Your company borrowed start-up cash from the bank with a personal guarantee from you. It paid substantial interest before trading began. Can the company obtain tax relief for the pre-trading loan interest paid against the tax payable on its trading profits?

Pre-trading expenses

Most businesses have to spend money before they are in a position start selling their goods or services. Special rules apply to pre-trading expenses and usually a deduction is allowed for the accounting period in which the business starts trading. However, the loan relationship rules (which only apply to companies) mean that the tax deduction might be deferred for longer, perhaps indefinitely.

Loan relationship rules

The loan relationship rules apply to income and expenses arising from debts, e.g. loan interest. Where a loan relationship expense (debit) doesn’t relate to a company’s trading, it can only be used to reduce tax on non-trade income (credits) such as loan interest received. This can pose a problem for start-ups. Whilst it’s not unusual for a company in the process of setting up to incur interest and charges on loans to pay for, say, the purchase of a premises, it might not generate loan relationship credits, or enough of them, against which the expenses can be set so it can obtain tax relief.

Trap. Although a company can carry forward unused loan relationship debits to use after it starts trading, it’s quite likely that even then it won’t have enough loan relationship credits to set the expenses against. It wouldn’t be unusual for it to never generate loan enough credits, in which case there will never be tax relief for the debits.

Tip. The good news is that in a start-up situation a company can make an election to treat loan relationship debits as if they were a normal trading expense, which can then be set against trading income.

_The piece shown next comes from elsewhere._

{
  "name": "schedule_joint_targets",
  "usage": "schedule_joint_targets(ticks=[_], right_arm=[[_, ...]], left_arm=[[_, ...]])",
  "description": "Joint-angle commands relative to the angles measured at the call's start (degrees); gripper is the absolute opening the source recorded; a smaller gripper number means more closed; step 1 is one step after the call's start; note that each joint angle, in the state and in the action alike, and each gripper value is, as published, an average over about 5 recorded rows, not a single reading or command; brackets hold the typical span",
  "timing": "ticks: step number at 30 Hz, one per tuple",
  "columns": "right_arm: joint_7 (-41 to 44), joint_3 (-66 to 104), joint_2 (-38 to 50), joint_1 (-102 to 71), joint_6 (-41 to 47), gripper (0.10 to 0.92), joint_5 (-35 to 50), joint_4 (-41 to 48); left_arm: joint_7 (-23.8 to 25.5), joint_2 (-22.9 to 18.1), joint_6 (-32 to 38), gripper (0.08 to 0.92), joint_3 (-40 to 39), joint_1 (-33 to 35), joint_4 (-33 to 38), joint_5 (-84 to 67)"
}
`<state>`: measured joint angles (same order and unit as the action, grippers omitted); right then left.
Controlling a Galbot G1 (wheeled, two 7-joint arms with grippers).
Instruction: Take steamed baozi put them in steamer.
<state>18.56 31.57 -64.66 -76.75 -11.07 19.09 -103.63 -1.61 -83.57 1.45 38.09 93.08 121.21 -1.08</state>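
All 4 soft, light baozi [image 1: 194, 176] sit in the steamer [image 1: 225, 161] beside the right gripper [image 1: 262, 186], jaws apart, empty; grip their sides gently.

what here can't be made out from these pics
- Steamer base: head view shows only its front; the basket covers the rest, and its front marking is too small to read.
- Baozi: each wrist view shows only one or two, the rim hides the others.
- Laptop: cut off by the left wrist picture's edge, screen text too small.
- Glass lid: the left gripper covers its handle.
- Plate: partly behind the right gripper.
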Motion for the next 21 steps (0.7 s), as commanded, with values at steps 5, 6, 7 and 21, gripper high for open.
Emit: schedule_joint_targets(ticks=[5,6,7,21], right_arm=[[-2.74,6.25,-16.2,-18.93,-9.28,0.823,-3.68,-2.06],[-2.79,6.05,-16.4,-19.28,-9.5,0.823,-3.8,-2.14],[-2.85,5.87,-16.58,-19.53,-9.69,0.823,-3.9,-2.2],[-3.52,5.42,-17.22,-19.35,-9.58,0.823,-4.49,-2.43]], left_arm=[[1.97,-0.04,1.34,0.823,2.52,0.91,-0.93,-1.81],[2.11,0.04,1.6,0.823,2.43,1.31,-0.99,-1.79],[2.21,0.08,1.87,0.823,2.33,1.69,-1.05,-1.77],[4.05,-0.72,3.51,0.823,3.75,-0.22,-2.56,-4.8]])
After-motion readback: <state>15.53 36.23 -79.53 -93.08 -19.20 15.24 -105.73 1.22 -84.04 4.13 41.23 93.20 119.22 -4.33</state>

Example. Acom Ltd was formed in April 2021. The company obtains finance to help it purchase equipment and pay the premium on a leasehold premises. Acom opens its doors for business on 1 November 2021 by which time it has incurred interest and arrangement costs on its borrowing of £7,000. If the directors make an election, the £7,000 can be claimed as a tax deduction in Acom’s first accounts as if it were a trading expense.

Conditions

The election is subject to conditions. They are:

  • that the company notifies HMRC within two years of the end of the accounting period in which the loan relationship debit arises; and
  • it begins to trade within seven years of that period; and
  • the debit would have been tax deductible from its profits had it been incurred after the business had started trading.

An important catch!

According to HMRC, an election is only effective if the loan relationship debit to which it relates falls into a corporation tax (CT) accounting period. The trouble is a pre-trading period isn’t usually a CT accounting period because there’s no source of income liable to CT. The way around this trap is to open an interest-bearing bank account early in the setting up period of your company – this triggers the start of a CT accounting period.